Advice, like youth, probably just wasted on the young

by Mary Schmich

“Inside every adult lurks a graduation speaker dying to get out, some world-weary pundit eager to pontificate on life to young people who’d rather be Rollerblading. Most of us, alas, will never be invited to sow our words of wisdom among an audience of caps and gowns, but there’s no reason we can’t entertain ourselves by composing a Guide to Life for Graduates.

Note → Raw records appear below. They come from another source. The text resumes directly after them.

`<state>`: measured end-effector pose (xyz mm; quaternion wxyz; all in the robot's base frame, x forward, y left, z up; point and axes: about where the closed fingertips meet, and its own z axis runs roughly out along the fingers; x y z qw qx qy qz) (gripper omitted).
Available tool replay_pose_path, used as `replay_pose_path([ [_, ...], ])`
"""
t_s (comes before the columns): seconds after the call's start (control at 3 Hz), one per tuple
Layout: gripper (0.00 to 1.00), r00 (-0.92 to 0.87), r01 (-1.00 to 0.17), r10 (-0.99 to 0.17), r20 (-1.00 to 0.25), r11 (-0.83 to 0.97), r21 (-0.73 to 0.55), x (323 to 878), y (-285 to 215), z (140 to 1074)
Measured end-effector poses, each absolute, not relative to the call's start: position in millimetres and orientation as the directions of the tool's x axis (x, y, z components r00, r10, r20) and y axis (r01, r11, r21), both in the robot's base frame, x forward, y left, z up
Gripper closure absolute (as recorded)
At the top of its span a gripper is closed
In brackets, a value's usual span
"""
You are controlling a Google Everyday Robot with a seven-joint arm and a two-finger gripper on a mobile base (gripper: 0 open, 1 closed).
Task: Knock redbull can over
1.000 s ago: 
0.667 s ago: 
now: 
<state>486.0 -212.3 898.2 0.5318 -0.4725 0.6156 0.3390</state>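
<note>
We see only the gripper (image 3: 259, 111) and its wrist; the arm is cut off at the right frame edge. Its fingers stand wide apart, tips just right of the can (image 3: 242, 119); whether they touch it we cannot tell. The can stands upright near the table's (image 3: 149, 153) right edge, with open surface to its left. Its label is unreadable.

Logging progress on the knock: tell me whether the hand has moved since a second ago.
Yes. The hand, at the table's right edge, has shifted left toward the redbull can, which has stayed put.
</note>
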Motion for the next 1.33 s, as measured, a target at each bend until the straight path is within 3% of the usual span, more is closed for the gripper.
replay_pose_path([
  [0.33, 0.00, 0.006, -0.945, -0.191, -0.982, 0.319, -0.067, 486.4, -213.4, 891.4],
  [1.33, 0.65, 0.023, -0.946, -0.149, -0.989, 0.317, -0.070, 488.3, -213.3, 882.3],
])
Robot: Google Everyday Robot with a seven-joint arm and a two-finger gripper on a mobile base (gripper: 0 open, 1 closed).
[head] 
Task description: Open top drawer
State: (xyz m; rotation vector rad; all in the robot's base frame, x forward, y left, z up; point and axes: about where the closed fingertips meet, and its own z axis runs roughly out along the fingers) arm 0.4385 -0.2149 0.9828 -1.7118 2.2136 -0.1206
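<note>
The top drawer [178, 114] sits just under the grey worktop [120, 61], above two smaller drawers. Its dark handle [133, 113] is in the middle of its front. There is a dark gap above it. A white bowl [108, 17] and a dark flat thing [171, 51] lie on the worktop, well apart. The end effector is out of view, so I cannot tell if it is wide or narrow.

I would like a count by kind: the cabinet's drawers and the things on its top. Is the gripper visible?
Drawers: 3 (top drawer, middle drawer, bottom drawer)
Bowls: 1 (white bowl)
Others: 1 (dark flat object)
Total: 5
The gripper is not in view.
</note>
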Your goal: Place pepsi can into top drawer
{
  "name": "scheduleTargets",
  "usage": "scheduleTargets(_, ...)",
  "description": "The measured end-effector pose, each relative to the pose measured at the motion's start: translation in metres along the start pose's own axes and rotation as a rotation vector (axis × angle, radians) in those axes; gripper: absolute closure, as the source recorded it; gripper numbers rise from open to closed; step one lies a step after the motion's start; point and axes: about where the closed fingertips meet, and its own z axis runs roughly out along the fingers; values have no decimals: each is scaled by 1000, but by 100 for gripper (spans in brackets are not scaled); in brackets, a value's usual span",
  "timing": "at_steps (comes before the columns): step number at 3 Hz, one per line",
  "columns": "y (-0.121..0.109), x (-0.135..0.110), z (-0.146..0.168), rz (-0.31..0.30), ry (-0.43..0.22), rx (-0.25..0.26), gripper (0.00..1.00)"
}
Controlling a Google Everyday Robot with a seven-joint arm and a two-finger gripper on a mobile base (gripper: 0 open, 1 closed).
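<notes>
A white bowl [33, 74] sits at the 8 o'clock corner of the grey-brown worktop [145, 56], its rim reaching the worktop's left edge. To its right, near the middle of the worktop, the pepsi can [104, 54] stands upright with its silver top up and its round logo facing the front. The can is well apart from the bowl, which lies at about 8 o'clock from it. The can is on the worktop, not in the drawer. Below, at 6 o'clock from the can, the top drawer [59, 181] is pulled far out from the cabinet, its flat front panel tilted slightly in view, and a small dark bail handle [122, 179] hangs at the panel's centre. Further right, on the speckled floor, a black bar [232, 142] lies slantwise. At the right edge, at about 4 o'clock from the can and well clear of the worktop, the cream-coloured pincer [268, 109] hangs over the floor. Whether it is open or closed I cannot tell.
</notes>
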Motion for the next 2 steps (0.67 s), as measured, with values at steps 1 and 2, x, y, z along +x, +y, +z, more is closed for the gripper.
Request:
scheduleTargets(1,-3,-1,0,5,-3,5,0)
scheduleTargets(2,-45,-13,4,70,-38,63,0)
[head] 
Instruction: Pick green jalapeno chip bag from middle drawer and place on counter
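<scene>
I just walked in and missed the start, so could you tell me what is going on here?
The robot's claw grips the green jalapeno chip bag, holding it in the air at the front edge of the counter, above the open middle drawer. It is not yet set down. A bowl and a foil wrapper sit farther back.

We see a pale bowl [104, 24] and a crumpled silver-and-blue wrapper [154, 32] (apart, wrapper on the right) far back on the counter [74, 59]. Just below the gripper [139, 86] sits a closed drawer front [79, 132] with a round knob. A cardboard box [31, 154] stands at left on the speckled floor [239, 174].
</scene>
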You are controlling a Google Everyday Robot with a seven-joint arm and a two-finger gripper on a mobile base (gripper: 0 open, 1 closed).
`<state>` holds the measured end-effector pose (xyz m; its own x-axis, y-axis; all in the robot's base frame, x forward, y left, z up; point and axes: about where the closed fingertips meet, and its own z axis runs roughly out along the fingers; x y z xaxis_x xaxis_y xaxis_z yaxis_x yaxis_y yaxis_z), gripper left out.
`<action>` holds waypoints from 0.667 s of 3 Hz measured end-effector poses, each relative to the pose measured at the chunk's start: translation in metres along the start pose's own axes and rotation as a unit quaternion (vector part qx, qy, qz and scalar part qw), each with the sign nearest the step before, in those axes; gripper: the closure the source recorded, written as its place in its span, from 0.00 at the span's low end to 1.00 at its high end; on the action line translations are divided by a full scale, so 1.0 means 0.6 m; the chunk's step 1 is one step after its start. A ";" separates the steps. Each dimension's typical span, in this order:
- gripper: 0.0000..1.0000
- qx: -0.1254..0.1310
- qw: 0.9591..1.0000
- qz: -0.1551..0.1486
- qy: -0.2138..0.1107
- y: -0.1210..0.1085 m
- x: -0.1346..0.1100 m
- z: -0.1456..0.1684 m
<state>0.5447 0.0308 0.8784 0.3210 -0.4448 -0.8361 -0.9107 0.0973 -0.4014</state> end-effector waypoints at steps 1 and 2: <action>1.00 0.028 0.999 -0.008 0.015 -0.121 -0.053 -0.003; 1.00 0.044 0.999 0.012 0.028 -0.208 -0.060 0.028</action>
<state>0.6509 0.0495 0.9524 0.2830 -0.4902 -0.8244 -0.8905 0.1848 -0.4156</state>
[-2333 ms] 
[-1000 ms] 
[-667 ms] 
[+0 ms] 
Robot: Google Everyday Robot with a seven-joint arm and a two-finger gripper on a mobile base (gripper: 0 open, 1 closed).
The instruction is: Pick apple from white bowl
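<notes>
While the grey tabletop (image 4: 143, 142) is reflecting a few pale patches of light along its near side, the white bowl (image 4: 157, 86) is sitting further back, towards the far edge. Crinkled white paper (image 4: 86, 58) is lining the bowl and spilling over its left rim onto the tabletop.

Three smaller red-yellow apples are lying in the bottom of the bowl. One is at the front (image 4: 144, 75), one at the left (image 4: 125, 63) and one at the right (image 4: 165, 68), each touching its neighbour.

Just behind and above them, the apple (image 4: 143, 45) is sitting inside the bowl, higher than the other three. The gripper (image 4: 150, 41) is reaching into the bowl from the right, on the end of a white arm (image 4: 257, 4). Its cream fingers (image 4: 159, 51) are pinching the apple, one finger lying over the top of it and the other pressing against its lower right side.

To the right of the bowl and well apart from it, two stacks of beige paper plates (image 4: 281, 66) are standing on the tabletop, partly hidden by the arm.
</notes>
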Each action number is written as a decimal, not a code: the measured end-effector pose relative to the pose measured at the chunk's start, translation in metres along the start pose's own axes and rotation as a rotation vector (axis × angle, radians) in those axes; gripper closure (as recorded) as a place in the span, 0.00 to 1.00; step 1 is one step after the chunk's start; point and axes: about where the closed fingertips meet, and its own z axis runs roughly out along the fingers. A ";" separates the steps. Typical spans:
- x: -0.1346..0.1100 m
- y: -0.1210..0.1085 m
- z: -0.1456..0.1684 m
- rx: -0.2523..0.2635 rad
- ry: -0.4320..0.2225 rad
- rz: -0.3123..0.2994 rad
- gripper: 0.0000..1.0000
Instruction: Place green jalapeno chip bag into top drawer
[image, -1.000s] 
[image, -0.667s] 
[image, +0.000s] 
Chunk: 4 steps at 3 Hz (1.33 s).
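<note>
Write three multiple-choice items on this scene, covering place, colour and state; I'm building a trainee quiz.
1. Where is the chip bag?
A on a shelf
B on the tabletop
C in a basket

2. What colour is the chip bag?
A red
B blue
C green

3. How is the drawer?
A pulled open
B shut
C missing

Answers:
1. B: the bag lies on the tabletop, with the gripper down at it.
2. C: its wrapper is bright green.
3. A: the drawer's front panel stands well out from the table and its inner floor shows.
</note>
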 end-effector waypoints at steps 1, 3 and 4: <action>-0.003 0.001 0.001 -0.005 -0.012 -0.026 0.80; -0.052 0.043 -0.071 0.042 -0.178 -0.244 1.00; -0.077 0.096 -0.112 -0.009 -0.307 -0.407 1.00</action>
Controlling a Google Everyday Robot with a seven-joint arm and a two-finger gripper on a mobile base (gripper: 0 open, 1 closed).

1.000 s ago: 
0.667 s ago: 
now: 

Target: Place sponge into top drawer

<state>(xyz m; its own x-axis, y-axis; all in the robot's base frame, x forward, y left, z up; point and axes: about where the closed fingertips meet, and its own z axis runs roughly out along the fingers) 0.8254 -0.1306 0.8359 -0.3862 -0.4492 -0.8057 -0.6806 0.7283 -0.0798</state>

I encourage anyone over 26 to try this and thank you for indulging my attempt.Ladies and gentlemen of the class of ’97:

Wear sunscreen.

If I could offer you only one tip for the future, sunscreen would be it. The long-term benefits of sunscreen have been proved by scientists, whereas the rest of my advice has no basis more reliable than my own meandering experience. I will dispense this advice now.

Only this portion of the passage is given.